Liquidity Trading

💎 Example Trade 💎

Logic behind this set up

For big institutions with a need to fill large orders, a market’s liquidity has a big impact on price. The creation of a liquidity level comes as a result, of an initial imbalance of supply/demand, which forms what we popularly known as a swing high or low. As more players take positions in the market, these are levels where market participants will use as a historical reference to place their stops. The binary outcome here can be a breakout of the level or a reversal back to the mean.

Indicators

Liquidity Levels + Extreme SR Levels + Buy/Sell Algo

Time Frame (TF)

H1 & H4 are recommended.
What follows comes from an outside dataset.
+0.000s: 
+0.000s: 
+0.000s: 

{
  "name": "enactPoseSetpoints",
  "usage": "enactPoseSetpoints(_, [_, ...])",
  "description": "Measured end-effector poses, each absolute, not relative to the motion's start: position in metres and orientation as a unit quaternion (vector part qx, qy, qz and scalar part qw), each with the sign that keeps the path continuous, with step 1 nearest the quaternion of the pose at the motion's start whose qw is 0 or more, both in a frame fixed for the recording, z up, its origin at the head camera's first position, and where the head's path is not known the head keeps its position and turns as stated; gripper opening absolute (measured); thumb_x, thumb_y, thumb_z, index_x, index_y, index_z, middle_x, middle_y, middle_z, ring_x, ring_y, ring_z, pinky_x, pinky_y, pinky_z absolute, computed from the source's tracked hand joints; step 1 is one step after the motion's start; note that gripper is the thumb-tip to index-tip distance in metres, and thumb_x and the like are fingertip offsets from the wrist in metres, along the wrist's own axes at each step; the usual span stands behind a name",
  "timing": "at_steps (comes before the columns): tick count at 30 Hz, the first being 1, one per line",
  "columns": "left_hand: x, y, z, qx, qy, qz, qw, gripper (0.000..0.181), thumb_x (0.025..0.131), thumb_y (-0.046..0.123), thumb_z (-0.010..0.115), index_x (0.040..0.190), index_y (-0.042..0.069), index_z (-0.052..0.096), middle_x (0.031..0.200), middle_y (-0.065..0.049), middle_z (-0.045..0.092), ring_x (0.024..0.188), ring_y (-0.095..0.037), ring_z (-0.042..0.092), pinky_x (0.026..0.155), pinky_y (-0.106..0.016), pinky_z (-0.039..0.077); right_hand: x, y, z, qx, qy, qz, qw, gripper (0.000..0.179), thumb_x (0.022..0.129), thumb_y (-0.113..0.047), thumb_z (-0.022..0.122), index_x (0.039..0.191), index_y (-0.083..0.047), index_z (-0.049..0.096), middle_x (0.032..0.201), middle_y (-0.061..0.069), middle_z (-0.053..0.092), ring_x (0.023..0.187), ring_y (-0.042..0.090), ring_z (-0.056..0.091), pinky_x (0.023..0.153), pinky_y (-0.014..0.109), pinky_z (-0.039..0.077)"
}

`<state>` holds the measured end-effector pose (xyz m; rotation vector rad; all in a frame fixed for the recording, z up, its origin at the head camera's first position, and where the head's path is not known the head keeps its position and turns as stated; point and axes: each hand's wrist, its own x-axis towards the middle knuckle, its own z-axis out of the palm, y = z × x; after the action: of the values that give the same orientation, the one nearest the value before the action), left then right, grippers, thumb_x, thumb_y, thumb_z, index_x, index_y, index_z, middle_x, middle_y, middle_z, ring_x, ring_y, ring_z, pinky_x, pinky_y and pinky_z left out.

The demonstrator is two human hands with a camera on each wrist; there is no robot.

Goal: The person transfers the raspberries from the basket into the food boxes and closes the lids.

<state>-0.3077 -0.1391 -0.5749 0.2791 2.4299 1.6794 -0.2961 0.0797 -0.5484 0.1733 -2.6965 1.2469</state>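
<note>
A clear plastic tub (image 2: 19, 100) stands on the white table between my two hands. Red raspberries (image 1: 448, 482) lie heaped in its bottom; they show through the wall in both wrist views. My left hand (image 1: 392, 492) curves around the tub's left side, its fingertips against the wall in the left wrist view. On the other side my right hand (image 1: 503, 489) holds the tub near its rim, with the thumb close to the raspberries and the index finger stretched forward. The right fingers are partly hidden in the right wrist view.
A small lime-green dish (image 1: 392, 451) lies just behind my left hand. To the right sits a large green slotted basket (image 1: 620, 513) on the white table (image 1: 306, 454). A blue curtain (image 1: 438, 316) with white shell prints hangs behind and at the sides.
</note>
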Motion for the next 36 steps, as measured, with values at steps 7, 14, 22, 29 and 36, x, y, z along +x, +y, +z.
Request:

However, if lower TF holds the similar bias as HF, then it is still valid, e.g. If price bounces from H1 support and showing bullishness then in lower TF (e.g. m15, m5 or m1) after a pullback we can still enter long.

Long Entry

Price reaches at support zone and showing weakness, such as wick rejections, weak momentum from sellers and Buy/Sell Algo is firing the similar bias.

Short Entry

Price reaches at resistance zone and showing weakness, such as wick rejections, weak momentum from buyers and Buy/Sell Algo is firing the similar bias.

Extra confluence

Exhausted candle, future significant key levels, long term extreme levels. Therefore, these will work as complimentary confluence but midterm and long term liquidity levels/zones will be the main confluence.

Note

Works also with Heikin Ashi candles. Do proper risk management.